Li Shuo, consultor sênior para o clima do Greenpeace, afirmou que a China também pode anunciar novas metas de redução, em resposta aos novos compromissos americanos, aproveitando o embalo das negociações em Xangai. "O comunicado é o mais positivo possível, dadas as condições políticas", disse ele, em referência às querelas entre os dois países, que vão de questões econômicas a direitos humanos.

"Manda uma mensagem inequívoca de que, nesse tema específico, EUA e China vão cooperar. Antes das reuniões de Xangai, não era uma mensagem que poderíamos dar como certa”, acrescenta.

O comunicado conjunto de Washington e Pequim afirma também que os países concordam em discutir ações específicas para a redução de emissões, incluindo armazenamento de energia, captura de carbono e hidrogênio. Eles também se comprometeram a aumentar o financiamento para que nações em desenvolvimento façam a transição para fontes de energia de baixo uso de carbono.

O Acordo de Paris, firmado em 2015, encoraja os países a apresentarem compromissos mais ambiciosos para o clima. A China já anunciou mais ações para tentar zerar as emissões de carbono até 2060 e diz que irá começar a reduzir sua geração de poluentes antes de 2030.

O Brasil também está sendo pressionado pelos EUA a ampliar suas metas e busca um acordo em troca de mais verbas. Em carta enviada a Biden, Bolsonaro se comprometeu a acabar com o desmatamento ilegal em território brasileiro até 2030 e ponderou que a meta "exigirá recursos vultosos e políticas públicas abrangentes".

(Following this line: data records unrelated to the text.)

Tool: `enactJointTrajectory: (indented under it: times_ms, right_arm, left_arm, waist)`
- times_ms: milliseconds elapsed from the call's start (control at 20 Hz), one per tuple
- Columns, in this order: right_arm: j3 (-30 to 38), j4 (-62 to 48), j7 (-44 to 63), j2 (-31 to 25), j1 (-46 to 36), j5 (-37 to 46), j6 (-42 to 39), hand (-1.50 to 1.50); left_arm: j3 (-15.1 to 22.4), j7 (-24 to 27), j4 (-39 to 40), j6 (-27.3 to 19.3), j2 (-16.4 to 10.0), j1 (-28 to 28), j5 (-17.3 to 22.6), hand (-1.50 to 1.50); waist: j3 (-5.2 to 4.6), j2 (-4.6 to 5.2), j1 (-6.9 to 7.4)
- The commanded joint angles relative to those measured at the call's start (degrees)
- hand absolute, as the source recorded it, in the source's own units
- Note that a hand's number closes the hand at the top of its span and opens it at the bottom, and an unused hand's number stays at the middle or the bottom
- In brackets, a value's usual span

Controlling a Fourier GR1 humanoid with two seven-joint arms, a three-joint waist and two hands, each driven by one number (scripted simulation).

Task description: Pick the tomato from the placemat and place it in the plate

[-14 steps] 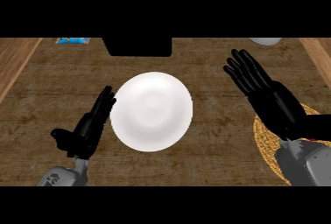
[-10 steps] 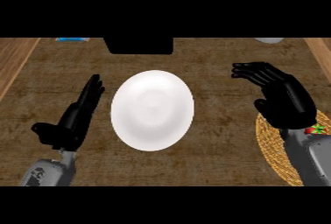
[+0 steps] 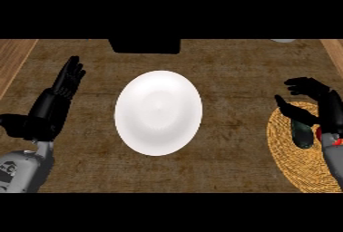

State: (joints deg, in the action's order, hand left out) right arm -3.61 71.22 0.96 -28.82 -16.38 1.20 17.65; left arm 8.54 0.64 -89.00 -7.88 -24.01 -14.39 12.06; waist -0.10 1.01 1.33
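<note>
1. The right hand (image 3: pixel 315 102) hangs over a woven placemat (image 3: pixel 295 158) on the brown desk (image 3: pixel 234 81). Its fingers (image 3: pixel 301 84) are bent and spread away from the thumb, pinching nothing that shows.
2. The tomato (image 3: pixel 321 133) is almost wholly hidden, lying back from those fingertips beside the wrist. Only a sliver of red shows.
3. A dark oval lies on the mat just below the thumb; I cannot tell what it is.
4. A white plate (image 3: pixel 157 118) lies well apart from the right fingers, between the two hands, with nothing in it.
5. The left hand (image 3: pixel 53 104) rests on the plate's far side, fingers straight, close together and pointing up.
6. Likely risks: the tomato seems to sit behind the fingertips, not between them and the thumb. Closing now could catch only its edge and set the round fruit rolling off the mat. The bent fingers might also snag the weave and drag the mat.
</note>
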Motion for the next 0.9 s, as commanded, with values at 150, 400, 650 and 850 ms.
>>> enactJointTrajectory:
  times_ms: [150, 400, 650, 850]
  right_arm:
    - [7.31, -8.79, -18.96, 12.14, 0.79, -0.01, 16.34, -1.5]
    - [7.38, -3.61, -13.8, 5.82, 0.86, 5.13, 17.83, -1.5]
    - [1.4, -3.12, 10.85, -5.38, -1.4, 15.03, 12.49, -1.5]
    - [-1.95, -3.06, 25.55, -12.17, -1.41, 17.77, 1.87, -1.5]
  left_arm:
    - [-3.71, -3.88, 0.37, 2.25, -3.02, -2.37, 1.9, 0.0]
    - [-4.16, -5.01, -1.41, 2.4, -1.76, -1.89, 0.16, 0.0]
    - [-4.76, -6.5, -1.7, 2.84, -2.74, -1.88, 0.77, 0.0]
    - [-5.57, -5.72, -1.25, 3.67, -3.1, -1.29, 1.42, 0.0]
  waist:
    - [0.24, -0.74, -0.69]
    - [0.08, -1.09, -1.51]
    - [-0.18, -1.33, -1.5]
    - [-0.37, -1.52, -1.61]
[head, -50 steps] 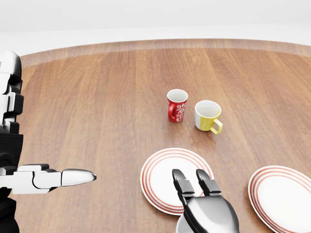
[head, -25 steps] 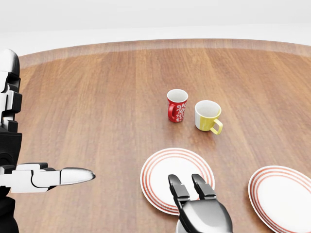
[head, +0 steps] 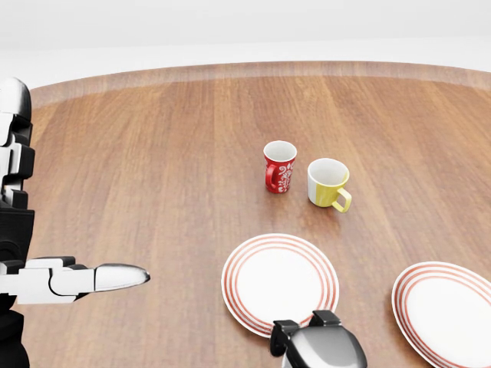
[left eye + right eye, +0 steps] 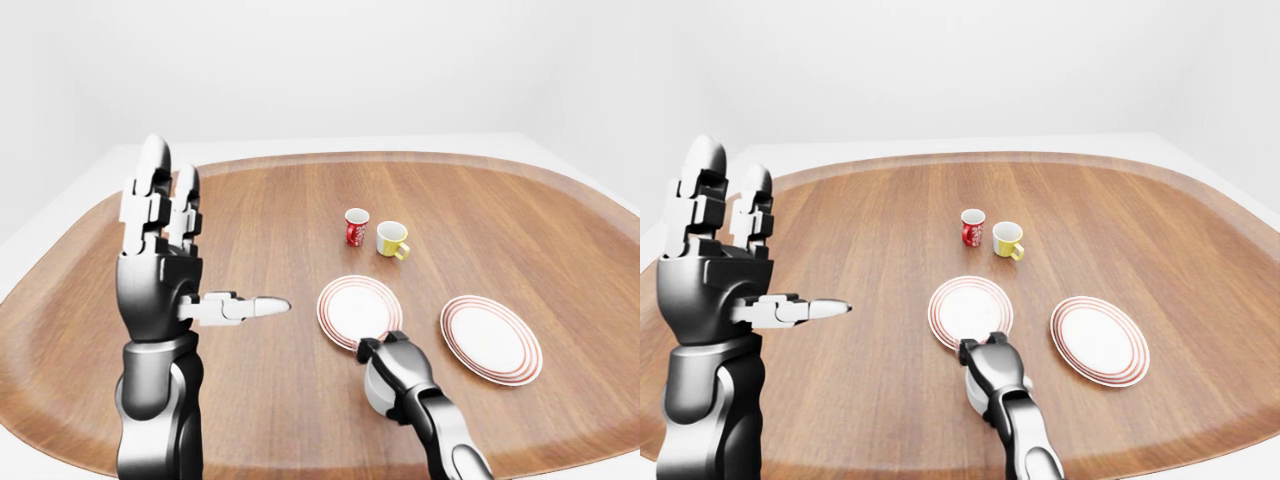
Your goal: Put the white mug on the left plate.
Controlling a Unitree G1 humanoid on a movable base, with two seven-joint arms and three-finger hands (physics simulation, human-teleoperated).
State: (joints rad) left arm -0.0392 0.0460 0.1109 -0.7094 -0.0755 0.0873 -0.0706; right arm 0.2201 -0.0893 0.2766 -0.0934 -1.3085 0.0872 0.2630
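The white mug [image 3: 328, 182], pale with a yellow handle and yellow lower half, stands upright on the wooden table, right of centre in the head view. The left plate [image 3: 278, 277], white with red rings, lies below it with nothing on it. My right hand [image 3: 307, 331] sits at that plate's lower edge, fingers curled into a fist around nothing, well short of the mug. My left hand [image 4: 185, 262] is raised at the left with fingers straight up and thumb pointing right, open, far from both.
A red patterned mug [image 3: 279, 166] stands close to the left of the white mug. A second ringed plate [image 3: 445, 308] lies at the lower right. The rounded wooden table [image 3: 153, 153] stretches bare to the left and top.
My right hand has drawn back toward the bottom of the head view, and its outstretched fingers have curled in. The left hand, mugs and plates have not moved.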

Zerar o desmatamento até 2030 foi um compromisso feito pelo Brasil em 2015, no âmbito do Acordo de Paris, mas essa foi a primeira vez que Bolsonaro se comprometeu com o número, em promessa considerada de alto nível diplomático, feita diretamente a Biden.

Em resposta, Kerry pressionou por mais resultados. "O novo compromisso do presidente Jair Bolsonaro de eliminar o desmatamento ilegal é importante. Esperamos ações imediatas e engajamento com as populações indígenas e sociedade civil para que seu anúncio possa gerar resultados tangíveis", escreveu ele, em uma rede social, na sexta (16).

A política ambiental de Bolsonaro é considerada negligente por ambientalistas e coleciona recordes de desmatamento, queimadas e sucateamento de órgãos fiscalizadores. Em seus dois primeiros anos de mandato, o presidente brasileiro acusou governantes estrangeiros de questionarem a soberania brasileira sobre a Amazônia, atacou ONGs e criticou líderes indígenas.

Também na sexta, senadores democratas enviaram uma carta a Biden pedindo que a Casa Branca só libere fundos ao Brasil para ajudar na preservação da Amazônia se houver um compromisso sério do governo Bolsonaro com a redução do desmatamento e punição a crimes ambientais. Como mostrou a Folha, Bolsonaro avalia anunciar, na cúpula de Biden, um aumento da verba para o Ministério do Meio Ambiente, principalmente para agências como Ibama e ICMBio, na tentativa de sinalizar ações concretas.